The data START

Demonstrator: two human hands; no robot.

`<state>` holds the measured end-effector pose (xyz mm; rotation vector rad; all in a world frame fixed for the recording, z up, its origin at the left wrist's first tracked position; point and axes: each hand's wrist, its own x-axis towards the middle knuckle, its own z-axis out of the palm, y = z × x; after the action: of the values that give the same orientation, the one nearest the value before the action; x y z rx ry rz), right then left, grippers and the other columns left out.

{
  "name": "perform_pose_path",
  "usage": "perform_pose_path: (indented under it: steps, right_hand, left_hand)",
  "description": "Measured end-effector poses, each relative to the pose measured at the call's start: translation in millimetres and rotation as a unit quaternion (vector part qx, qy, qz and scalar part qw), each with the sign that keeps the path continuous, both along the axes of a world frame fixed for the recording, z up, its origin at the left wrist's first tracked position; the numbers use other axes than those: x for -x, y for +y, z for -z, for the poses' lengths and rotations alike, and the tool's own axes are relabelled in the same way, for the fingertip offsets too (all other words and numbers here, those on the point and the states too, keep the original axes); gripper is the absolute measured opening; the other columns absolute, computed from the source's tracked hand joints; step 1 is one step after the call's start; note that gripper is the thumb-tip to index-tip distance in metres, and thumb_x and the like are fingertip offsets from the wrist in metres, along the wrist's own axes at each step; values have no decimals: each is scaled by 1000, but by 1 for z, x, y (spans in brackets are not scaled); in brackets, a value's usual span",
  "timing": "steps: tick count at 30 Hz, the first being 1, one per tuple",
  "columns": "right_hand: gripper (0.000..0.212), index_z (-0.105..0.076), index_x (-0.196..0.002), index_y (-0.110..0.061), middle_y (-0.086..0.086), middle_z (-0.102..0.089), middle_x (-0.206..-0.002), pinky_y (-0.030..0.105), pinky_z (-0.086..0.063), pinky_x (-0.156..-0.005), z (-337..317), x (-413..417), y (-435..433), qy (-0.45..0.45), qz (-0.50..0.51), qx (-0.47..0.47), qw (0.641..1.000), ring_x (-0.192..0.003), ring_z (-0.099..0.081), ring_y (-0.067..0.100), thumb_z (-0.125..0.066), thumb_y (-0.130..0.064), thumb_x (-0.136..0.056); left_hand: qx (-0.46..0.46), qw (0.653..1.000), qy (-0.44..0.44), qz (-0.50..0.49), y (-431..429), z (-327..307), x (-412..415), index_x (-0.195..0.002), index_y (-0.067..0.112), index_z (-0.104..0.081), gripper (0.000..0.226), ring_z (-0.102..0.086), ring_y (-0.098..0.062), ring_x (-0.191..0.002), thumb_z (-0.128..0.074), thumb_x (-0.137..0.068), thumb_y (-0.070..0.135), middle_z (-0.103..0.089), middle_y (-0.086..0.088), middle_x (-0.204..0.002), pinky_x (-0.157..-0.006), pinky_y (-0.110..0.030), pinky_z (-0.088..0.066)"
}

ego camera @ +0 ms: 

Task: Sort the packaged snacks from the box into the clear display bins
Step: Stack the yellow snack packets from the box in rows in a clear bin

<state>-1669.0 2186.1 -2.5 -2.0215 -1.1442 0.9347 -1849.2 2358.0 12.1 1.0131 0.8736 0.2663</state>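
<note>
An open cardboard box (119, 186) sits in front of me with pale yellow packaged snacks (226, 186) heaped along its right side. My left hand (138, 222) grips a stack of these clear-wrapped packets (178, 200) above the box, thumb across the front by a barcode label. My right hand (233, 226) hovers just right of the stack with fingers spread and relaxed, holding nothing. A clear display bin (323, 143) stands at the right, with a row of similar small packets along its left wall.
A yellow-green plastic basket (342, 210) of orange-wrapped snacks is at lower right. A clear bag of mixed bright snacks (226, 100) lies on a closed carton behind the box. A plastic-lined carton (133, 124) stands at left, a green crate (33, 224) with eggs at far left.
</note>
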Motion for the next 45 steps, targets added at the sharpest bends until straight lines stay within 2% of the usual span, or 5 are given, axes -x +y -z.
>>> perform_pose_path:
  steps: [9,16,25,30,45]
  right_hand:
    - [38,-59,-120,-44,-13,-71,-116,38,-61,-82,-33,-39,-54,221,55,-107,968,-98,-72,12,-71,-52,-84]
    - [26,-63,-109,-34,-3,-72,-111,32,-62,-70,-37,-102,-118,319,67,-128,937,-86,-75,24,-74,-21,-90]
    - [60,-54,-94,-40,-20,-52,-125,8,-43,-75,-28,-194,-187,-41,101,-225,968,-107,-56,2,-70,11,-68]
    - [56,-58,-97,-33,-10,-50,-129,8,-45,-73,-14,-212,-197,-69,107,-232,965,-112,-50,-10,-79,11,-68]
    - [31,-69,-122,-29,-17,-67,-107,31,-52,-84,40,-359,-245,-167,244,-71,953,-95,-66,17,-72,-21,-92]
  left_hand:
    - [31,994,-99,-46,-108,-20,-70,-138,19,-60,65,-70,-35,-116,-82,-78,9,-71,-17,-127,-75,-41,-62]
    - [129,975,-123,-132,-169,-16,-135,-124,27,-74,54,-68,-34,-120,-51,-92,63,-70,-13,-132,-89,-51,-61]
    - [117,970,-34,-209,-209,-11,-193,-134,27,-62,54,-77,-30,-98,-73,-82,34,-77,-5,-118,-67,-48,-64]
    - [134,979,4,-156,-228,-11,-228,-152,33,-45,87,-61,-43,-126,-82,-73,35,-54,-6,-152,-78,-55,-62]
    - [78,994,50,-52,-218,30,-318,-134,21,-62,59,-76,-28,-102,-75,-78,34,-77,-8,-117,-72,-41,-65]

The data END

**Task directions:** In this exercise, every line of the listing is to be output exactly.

**Answer section:**
Demonstrator: two human hands; no robot.

`<state>` holds the measured end-effector pose (xyz mm; rotation vector rad; all in a world frame fixed for the recording, z up, its origin at the left wrist's first tracked position; point and axes: each hand's wrist, its own x-axis towards the middle knuckle, its own z-axis out of the palm, y = z × x; after the action: of the values that give the same orientation, the one nearest the value before the action; x y z rx ry rz), right then left, grippers and the other columns left out.

{
  "name": "perform_pose_path",
  "usage": "perform_pose_path: (indented under it: steps, right_hand, left_hand)",
  "description": "Measured end-effector poses, each relative to the pose measured at the call's start: translation in millimetres and rotation as a unit quaternion (vector part qx, qy, qz and scalar part qw), each with the sign that keeps the path continuous, both along the axes of a world frame fixed for the recording, z up, its origin at the left wrist's first tracked position; the numbers use other axes than those: x for -x, y for +y, z for -z, for the poses' lengths and rotations alike, and the tool's own axes are relabelled in the same way, for the fingertip offsets too (all other words and numbers here, those on the point and the states too, keep the original axes); gripper is the absolute measured opening; the other columns absolute, computed from the source's tracked hand joints; step 1 is one step after the call's start; note that gripper is the thumb-tip to index-tip distance in metres, and thumb_x and the like are fingertip offsets from the wrist in metres, along the wrist's own axes at each step; values have no decimals: each is scaled by 1000, but by 1 for z, x, y (spans in brackets are not scaled); in brackets, a value's usual span",
  "timing": "steps: tick count at 30 Hz, the first being 1, one per tuple",
  "columns": "right_hand: gripper (0.000..0.212), index_z (-0.105..0.076), index_x (-0.196..0.002), index_y (-0.110..0.061), middle_y (-0.086..0.086), middle_z (-0.102..0.089), middle_x (-0.206..-0.002), pinky_y (-0.030..0.105), pinky_z (-0.086..0.063), pinky_x (-0.156..-0.005), z (-337..317), x (-413..417), y (-435..433), qy (-0.45..0.45), qz (-0.50..0.51), qx (-0.47..0.47), qw (0.641..1.000), ring_x (-0.192..0.003), ring_z (-0.099..0.081), ring_y (-0.067..0.100), thumb_z (-0.125..0.066), thumb_y (-0.130..0.064), thumb_x (-0.136..0.056); left_hand: qx (-0.46..0.46), qw (0.653..1.000), qy (-0.44..0.44), qz (-0.50..0.49), y (-431..429), z (-327..307), x (-412..415), index_x (-0.195..0.002), index_y (-0.067..0.112), index_z (-0.104..0.081), gripper (0.000..0.226), ring_z (-0.102..0.086), ring_y (-0.098..0.062), ring_x (-0.191..0.002), thumb_z (-0.128..0.074), thumb_x (-0.137..0.068), thumb_y (-0.070..0.135), middle_z (-0.103..0.089), middle_y (-0.086..0.088), middle_x (-0.204..0.002), pinky_x (-0.157..-0.006), pinky_y (-0.110..0.030), pinky_z (-0.088..0.066)"
}

ego camera @ +0 ms: 

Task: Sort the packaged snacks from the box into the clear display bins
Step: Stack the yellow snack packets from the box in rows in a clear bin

<state>-1669.0 2186.1 -2.5 -2.0215 -1.1442 0.9347 -1849.2 2358.0 12.1 1.0131 0.8736 0.2663</state>
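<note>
An open cardboard box (119, 186) sits in front of me with pale yellow packaged snacks (226, 186) heaped along its right side. My left hand (138, 222) grips a stack of these clear-wrapped packets (178, 200) above the box, thumb across the front by a barcode label. My right hand (233, 226) hovers just right of the stack with fingers spread and relaxed, holding nothing. A clear display bin (323, 143) stands at the right, with a row of similar small packets along its left wall.
A yellow-green plastic basket (342, 210) of orange-wrapped snacks is at lower right. A clear bag of mixed bright snacks (226, 100) lies on a closed carton behind the box. A plastic-lined carton (133, 124) stands at left, a green crate (33, 224) with eggs at far left.
</note>
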Motion for the next 45 steps, targets added at the sharpest bends until straight lines stay within 2% of the usual span, or 5 are given, axes -x +y -z.
>>> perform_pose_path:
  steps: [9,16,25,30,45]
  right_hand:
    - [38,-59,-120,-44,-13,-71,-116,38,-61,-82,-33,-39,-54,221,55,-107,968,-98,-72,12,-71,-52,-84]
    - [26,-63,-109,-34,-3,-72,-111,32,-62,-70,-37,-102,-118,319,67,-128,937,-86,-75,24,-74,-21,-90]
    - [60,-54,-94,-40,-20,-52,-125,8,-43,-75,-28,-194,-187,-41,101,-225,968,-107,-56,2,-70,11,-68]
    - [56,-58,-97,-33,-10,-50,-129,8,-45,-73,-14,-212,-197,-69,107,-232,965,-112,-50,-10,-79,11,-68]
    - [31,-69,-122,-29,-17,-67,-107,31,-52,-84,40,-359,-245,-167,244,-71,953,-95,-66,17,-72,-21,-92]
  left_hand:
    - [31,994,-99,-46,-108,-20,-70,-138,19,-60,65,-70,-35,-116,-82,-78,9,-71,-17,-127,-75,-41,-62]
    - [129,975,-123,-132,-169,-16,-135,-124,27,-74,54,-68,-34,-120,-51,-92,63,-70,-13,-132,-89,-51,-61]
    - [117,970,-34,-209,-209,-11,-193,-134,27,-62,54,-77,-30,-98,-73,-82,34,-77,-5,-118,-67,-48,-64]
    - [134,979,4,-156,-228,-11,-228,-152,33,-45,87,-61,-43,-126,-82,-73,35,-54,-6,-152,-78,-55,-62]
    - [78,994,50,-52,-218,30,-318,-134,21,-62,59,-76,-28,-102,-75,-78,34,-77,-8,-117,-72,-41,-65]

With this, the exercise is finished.